Start of Information given

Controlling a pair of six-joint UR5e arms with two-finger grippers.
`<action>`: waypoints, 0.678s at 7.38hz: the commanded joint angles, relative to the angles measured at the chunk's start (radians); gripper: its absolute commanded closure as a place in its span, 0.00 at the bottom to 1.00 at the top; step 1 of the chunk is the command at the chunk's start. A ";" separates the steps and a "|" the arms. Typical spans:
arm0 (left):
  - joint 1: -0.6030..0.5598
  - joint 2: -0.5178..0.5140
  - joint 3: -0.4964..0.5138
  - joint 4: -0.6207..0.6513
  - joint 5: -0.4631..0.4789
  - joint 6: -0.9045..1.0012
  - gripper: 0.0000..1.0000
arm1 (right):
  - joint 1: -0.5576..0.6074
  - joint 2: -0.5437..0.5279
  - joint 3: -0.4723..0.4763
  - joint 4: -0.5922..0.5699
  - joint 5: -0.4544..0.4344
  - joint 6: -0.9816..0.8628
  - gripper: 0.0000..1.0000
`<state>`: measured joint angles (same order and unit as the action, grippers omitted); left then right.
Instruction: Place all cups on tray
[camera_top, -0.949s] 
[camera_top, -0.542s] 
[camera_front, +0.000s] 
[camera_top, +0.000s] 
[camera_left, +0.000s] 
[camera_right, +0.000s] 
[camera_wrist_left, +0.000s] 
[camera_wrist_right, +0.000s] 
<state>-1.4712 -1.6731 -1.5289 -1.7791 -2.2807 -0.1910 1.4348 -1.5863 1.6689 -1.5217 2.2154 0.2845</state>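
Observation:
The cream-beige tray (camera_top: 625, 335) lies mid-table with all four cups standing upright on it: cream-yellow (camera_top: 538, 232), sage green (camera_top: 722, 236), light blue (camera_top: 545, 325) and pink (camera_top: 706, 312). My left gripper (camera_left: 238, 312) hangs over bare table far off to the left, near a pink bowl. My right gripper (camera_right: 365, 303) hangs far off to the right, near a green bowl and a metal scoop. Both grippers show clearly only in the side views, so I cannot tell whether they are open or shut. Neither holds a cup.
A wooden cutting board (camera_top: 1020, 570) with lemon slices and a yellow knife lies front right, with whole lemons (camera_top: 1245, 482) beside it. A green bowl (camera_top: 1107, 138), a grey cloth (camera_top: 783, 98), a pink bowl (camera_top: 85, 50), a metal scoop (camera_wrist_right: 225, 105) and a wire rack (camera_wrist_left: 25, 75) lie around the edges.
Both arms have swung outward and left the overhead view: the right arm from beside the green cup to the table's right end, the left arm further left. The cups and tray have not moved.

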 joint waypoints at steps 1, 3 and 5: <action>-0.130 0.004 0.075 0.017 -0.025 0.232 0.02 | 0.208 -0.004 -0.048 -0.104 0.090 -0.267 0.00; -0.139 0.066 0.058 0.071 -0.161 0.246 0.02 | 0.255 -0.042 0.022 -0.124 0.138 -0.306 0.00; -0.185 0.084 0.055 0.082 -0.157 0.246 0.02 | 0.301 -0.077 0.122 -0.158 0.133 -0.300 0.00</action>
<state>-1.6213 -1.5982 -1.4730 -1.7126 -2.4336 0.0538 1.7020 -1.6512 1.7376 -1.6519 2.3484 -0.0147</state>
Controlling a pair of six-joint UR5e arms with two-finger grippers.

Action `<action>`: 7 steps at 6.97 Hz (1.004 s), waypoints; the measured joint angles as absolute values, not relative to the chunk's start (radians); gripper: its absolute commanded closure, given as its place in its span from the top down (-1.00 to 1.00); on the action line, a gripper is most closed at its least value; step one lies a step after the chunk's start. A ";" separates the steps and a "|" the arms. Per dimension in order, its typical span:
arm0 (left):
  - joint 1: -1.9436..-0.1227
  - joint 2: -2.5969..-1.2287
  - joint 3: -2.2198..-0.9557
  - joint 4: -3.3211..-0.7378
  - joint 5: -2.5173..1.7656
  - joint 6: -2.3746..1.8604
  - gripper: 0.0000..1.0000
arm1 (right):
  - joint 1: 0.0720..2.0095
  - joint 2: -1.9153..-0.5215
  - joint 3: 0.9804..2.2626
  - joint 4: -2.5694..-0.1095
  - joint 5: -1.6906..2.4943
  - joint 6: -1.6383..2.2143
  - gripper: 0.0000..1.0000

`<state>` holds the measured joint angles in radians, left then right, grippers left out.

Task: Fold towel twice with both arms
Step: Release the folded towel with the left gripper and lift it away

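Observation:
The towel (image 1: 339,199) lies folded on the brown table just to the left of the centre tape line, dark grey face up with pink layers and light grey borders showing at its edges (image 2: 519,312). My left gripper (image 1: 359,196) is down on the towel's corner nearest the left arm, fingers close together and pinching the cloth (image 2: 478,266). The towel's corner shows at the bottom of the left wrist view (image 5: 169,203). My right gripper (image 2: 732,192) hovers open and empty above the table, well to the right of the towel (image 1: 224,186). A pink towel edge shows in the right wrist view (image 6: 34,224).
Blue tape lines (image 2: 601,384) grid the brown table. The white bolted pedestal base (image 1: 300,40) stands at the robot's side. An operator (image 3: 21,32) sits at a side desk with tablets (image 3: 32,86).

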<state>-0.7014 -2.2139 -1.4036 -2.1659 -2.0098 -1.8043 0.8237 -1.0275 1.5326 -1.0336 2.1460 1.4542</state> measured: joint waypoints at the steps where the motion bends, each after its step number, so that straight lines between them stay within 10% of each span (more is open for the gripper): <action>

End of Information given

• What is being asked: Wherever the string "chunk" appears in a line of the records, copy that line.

• Task result:
`<action>`: waypoints, 0.678s at 7.38hz: the commanded joint angles, relative to the angles measured at the chunk's start (radians); gripper: its absolute commanded closure as a place in its span, 0.00 at the bottom to 1.00 at the top; step 1 of the chunk is the command at the chunk's start. A ";" separates the steps and a "|" the arms. Typical spans:
Action `<action>`: 7 steps at 6.97 Hz (1.004 s), waypoints; the measured joint angles as absolute values, not relative to the chunk's start (radians); gripper: its absolute commanded closure, given as its place in its span from the top down (-1.00 to 1.00); on the action line, a gripper is most closed at its least value; step one lies a step after the chunk's start. A ";" separates the steps and a "|" the arms. Per dimension in order, its typical span:

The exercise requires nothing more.